Despite the clear association between elevated levels of lipoprotein(a) (Lp[a]) and the risk of cardiovascular disease (CVD), the rate of testing for Lp(a) remains suboptimal, with variability that spans ethnicity and geography. Studies presented at the recent American College of Cardiology 75th Annual Scientific Session & Expo (ACC.26) included data addressing the persistently low rates of Lp(a) testing across different settings despite updated guidelines.

Following these presentations, featured expert Nihar Desai, MD, MPH, was interviewed by Conference Reporter Associate Editor-in-Chief Mona Shah, PharmD. Clinical perspectives from Dr Desai on these findings are presented here.

Global epidemiologic studies have looked at Lp(a) levels and noted variation across race, ethnicity, and geography. It is really a function of the fact that Lp(a) levels are mostly based on genetics. For example, individuals of African and South Asian descent seem to have higher Lp(a) levels. In contrast, individuals of East Asian descent and Caucasians from Europe seem to have relatively lower levels. That raises another question: Should there be a single standard cut point for normal or elevated levels depending on race or ethnicity? Right now, based on the way the guidelines have been written and on what we have learned from epidemiological and pathobiological studies, 50 mg/dL (125 nmol/L) is the fairly standard cut point, and anything above 50 mg/dL is considered elevated.

Even though we know a lot about the science behind it, Lp(a) testing is not performed nearly as often as it should be. A relatively recent analysis from 6 academic health systems in California suggested that only 0.3% of the population had undergone Lp(a) testing. That leaves a somewhat substantial gap between the guideline recommendations and what is actually happening in our clinical practices.

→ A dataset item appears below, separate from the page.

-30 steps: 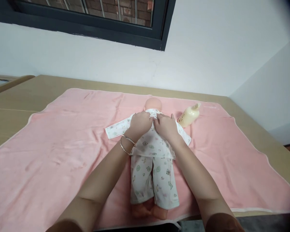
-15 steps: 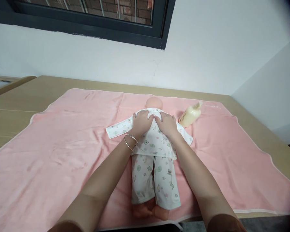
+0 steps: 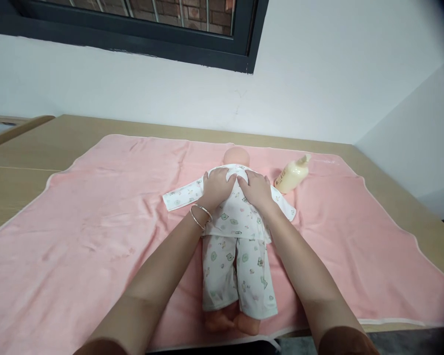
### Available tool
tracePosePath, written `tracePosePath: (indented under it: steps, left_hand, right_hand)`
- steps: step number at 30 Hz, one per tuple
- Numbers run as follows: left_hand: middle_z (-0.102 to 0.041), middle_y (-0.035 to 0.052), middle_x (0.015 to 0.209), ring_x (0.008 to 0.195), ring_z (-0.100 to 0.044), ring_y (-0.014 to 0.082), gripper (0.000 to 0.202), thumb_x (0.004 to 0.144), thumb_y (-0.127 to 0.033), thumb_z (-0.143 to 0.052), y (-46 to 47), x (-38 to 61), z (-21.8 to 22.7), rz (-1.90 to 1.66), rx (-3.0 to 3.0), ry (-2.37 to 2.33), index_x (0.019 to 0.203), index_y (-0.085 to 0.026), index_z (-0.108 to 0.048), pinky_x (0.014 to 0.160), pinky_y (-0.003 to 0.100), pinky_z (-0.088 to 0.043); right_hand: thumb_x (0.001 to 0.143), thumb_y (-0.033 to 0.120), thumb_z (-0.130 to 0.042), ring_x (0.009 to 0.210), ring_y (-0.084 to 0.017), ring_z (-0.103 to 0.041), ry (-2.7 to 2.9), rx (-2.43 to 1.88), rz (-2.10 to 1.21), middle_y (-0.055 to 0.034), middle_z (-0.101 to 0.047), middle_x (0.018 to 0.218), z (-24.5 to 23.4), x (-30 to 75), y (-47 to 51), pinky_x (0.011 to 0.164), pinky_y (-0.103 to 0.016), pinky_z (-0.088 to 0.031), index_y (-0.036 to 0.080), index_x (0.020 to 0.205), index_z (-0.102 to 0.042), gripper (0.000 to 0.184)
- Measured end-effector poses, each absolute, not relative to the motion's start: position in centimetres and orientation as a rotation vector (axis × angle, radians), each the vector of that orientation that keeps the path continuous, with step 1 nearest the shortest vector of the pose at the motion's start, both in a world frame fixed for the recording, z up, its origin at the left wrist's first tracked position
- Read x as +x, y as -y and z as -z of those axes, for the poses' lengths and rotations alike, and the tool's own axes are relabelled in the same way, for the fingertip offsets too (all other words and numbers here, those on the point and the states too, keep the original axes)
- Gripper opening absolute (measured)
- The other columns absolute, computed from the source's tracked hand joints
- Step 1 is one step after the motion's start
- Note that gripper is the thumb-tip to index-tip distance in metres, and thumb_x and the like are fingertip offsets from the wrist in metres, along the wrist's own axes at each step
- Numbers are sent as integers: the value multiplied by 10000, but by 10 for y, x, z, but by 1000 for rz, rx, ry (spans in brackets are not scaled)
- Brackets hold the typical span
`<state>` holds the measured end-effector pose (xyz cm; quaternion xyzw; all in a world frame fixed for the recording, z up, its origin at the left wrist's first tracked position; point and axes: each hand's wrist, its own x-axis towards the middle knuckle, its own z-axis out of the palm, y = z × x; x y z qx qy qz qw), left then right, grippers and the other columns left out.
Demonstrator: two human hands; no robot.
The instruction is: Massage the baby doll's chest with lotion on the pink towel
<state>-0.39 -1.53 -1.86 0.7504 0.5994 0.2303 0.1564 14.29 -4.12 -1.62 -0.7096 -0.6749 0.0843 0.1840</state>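
Note:
A baby doll (image 3: 240,224) in white printed pyjamas lies in the middle, its head away from me and its bare feet towards me. It looks face down, though its face is hidden. My left hand (image 3: 218,187) rests flat on the left side of its upper back, fingers out towards the shoulder. On the other side my right hand (image 3: 257,189) lies flat in the same way, the two thumbs almost meeting at the middle. A cream pump bottle (image 3: 292,175) lies tilted to the right of the doll, apart from my right hand.
A pink blanket (image 3: 96,231) with a pale edge spreads under the doll and bottle. It covers much of a wooden table (image 3: 77,125). Behind stands a white wall (image 3: 299,88) with a dark-framed window (image 3: 222,54).
The view has shifted very slightly. Both hands stay in the same place on the doll's back, and the doll and bottle have not visibly moved.

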Motion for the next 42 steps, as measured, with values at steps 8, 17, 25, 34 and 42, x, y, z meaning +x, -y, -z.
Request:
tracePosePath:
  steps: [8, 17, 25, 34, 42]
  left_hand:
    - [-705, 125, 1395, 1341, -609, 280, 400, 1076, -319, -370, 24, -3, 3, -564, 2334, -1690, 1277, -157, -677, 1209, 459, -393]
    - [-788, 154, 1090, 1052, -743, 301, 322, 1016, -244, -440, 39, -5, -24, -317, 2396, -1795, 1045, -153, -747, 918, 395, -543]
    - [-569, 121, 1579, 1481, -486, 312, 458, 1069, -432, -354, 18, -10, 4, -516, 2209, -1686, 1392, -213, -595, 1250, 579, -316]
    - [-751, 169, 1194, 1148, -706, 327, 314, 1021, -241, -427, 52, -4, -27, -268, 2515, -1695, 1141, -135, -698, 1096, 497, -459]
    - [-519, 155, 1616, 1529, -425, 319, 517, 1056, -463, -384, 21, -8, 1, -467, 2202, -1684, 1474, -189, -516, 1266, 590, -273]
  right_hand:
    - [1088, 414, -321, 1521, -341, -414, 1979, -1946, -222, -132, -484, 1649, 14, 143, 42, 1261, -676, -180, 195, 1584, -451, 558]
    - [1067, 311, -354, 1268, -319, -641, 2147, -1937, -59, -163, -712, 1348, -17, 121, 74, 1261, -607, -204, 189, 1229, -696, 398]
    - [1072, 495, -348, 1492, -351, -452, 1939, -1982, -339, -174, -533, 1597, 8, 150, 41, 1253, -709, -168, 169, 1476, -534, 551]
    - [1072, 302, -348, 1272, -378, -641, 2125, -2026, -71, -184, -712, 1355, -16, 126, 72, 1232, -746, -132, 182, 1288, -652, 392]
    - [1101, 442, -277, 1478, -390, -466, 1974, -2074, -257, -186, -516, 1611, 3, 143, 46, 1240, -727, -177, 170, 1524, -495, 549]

Several presentations at ACC.26 addressed Lp(a) testing and disparities. For example, an analysis by Patrick M. Moriarty, MD, and Julie-Ann Dutton from The University of Kansas Medical Center provided a sense of how often Lp(a) testing was done and what the testing rates were across different indications and diagnostic codes. Probably to no one’s surprise, the overall rate of testing was in the low single digits, and there was also substantial variation. Patients who were most likely to be tested were those with coronary artery disease or peripheral arterial disease. Those with aortic valve stenosis or stroke were relatively less likely to be tested. I think that this is an important contemporary look at what is happening at a large academic medical center, demonstrating the low use of testing with some variation based on clinical history. I also think that it will be important for us to see how this evolves over time now that we have guideline recommendations advocating for Lp(a) and a growing awareness of the potential importance of Lp(a).

Shifting from the use of testing to variations in testing, another analysis presented at the ACC.26 meeting leveraged the TriNetX global database (TriNetX, LLC). Pei Lun Lee, MD, and colleagues looked at patients with atherosclerotic CVD (ASCVD) and then at testing rates and patterns for both Lp(a) and CRP. In this broad global database with more than 1.6 million patients with ASCVD, 63.9% were White, 13.7% were Black, 7.4% were Asian, and 5.1% were Hispanic. Overall, less than 5% had undergone Lp(a) testing, while nearly 50% had CRP measured. Over time, Lp(a) testing increased modestly across all race and sex subgroups, and CRP testing actually declined among White, Black, and Hispanic patients but increased among Asian patients. As previously noted, there are important differences in Lp(a) concentrations by race, ethnicity, and geography. This TriNetX analysis also suggests a difference in testing rates across races and ethnicities. The authors concluded that, in patients with established ASCVD, Lp(a) and CRP testing rates remain suboptimal, highlighting the need for stronger advocacy and implementation in clinical practice. We have gaps between where the science is, where the guidelines are, and what is happening in day-to-day practice.

There was a related poster by Kevin Maymi-Quintana, MD, et al presented at ACC.26 looking at disparities in Lp(a) testing among Latino patients specifically. This study also leveraged the TriNetX database and looked at adults with ASCVD across 87 US health systems. Patients were stratified by ethnicity, and Latino individuals were found to be significantly less likely to have Lp(a) testing compared with non-Latino individuals. This highlights a gap that has important implications in terms of disparities but also in the application of guideline-recommended interventions, screening, and optimizing CV risk assessment.

Ultimately, the only way to be forward looking about the potential future use of any Lp(a)-lowering therapy is, of course, to do the testing in the first place. If there are gaps and ethnic disparities in testing, that might have important implications for the use of any Lp(a)-lowering therapy. The gap in Lp(a) testing may be the result of several additional factors coming together as well. Some practitioners may not be fully aware of what Lp(a) is, what the epidemiology tells us, how they should test for it, how they should interpret the results, and what units they should be looking at. So, I do think that there is a bit of an educational effort required to really try and get this right.